**WORK REQUIRED**
Repeat the listing below in full and exactly, but without its pictures.

**SOURCE DATA**
------------------------

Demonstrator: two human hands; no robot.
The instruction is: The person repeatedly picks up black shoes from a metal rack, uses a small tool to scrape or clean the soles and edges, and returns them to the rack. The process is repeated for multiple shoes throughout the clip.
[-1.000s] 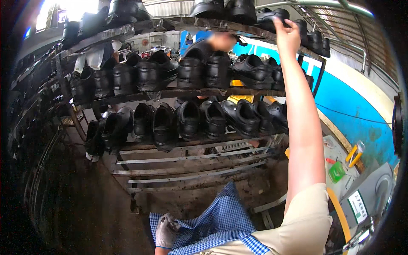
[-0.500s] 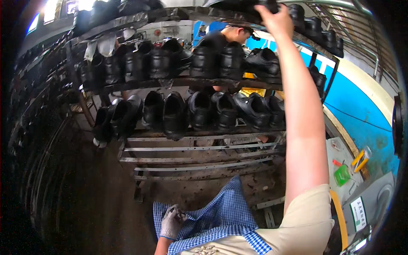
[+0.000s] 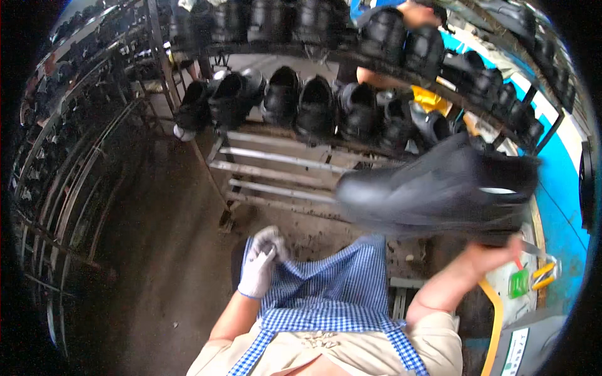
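Right hand (image 3: pixel 495 253) grasps a black shoe (image 3: pixel 433 188) from below. Gloved left hand (image 3: pixel 260 266) curls at the checked apron (image 3: pixel 332 285); its grip cannot be determined.

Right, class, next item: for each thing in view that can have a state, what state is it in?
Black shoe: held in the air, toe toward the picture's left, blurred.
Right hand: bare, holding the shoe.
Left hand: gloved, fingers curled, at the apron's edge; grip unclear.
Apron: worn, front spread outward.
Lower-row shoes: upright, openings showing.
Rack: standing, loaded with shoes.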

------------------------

**YOUR RESPONSE**
Demonstrator: two human hands; no robot.
The instruction is: The person repeatedly picks up black shoes from a metal rack, uses a small tool to scrape or clean the soles and edges, and returns them to the rack. The process is repeated for multiple shoes throughout the clip.
[-1.000s] 
[-0.500s] 
[+0.000s] 
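Right hand (image 3: pixel 495 253) grasps a black shoe (image 3: pixel 433 188) from below. Gloved left hand (image 3: pixel 260 266) curls at the checked apron (image 3: pixel 332 285); its grip cannot be determined.

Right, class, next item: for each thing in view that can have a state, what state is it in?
Black shoe: held in the air, toe toward the picture's left, blurred.
Right hand: bare, holding the shoe.
Left hand: gloved, fingers curled, at the apron's edge; grip unclear.
Apron: worn, front spread outward.
Lower-row shoes: upright, openings showing.
Rack: standing, loaded with shoes.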

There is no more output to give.